Minister of Interior, Justice and Peace
- In office 19 August 2021 – 27 August 2024
- President: Nicolás Maduro
- Preceded by: Carmen Meléndez
- Succeeded by: Diosdado Cabello

Strategic Operations Commander of the Bolivarian National Armed Forces
- In office 20 June 2017 – 7 July 2021
- President: Nicolás Maduro
- Preceded by: Vladimir Padrino López
- Succeeded by: Domingo Lárez

Personal details
- Born: 1 May 1963 (age 63) Caracas, Venezuela^{[citation needed]}
- Party: United Socialist Party of Venezuela
- Education: Military Academy of Venezuela

Military service
- Allegiance: Venezuela
- Branch/service: Bolivarian Navy of Venezuela

= Remigio Ceballos =

Venezuelan military officer

Remigio Ceballos Ichaso (born 1 May 1963) is a Venezuelan military officer who, as of 2020, holds the rank of admiral and served as commanding officer of the Strategic Command Operations of Venezuela. As a member of the Venezuelan Marine Corps, Ceballos advanced through rank promotions to his current position and has received military training in both the United States and Israel. He was previously an aide-de-camp to former President Hugo Chávez.

==Career==

On July 18, 2016, he was appointed head of the vertex "Comprehensive Security and Defense Plan" of the Great Sovereign Supply Mission, created a week earlier by President Nicolás Maduro. He has held different positions within the Venezuelan State, among which are: Director of Research, Training and Doctrine of the Second Command and Headquarters of the General Staff of the General Command of the Bolivarian Militia, Commander of the Bolivarian Navy Infantry of the Naval Operations Command of the General Command of the Bolivarian Navy and Vice Minister for Planning and Development of Defense of the Ministry for Defense until July 2015.

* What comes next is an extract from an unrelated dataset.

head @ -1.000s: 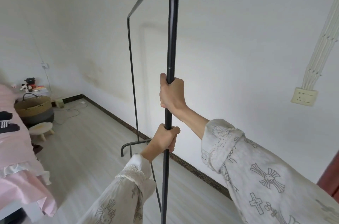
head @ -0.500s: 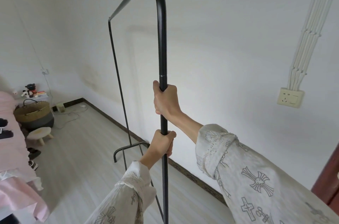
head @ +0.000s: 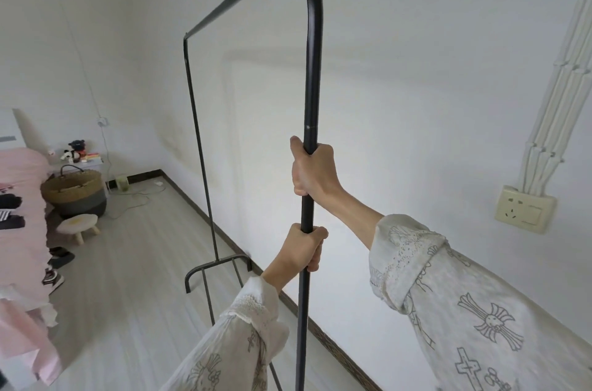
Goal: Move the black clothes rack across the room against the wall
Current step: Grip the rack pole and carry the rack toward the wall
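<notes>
The black clothes rack (head: 312,70) is an empty metal frame standing lengthwise along the white wall (head: 400,77). Its near upright runs up the middle of the view and bends into the top bar. My right hand (head: 312,171) grips that upright at mid height. My left hand (head: 302,251) grips the same upright just below. The far upright drops to a curved foot (head: 217,265) resting on the floor close to the dark skirting board. The near foot is out of view.
A bed with pink bedding (head: 19,230) fills the left edge, with shoes (head: 56,265) beside it. A woven basket (head: 75,193), a small stool (head: 78,225) and a cable lie at the far corner. A wall socket (head: 525,209) sits at the right.
The rack has shifted left in the view and the whole top bend now shows. Both hands keep the same grip on the upright. The far foot sits nearer the skirting board.
</notes>
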Tool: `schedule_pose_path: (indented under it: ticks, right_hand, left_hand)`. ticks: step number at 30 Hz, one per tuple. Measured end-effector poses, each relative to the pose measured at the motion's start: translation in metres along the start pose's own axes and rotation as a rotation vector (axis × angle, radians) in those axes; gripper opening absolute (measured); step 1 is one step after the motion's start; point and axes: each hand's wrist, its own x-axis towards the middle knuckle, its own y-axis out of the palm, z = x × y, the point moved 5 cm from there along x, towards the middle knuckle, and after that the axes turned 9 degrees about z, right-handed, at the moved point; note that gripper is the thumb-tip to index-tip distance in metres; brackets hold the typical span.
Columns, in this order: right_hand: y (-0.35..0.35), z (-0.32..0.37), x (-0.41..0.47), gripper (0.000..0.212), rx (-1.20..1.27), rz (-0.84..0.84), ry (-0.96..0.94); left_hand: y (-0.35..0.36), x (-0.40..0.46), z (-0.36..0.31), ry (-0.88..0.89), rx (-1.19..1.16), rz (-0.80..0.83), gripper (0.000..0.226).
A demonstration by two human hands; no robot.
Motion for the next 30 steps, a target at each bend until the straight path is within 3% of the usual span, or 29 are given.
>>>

On March 16, 2019, he announced: "The entire Armed Forces are deployed in all states addressing the electrical, hydrological, fuel services, and telecommunications systems."

== International sanctions ==
On November 5, 2019, Ceballos was sanctioned by the United States Department of the Treasury for acting “on behalf of the oppressive regime of former Venezuelan President Nicolás Maduro, which continues to be involved in egregious levels of corruption and human rights abuses,” said Steven Mnuchin, United States Secretary of the Treasury.

In 2021, he was sanctioned by the EU, making him subject to a travel ban and assets freeze in those jurisdictions, due to his fundamental role in oversight and abetment of serious human right abuses perpetrated by the FANB and the Bolivarian National Guard against peaceful demonstrators and opponents of the Maduro regime.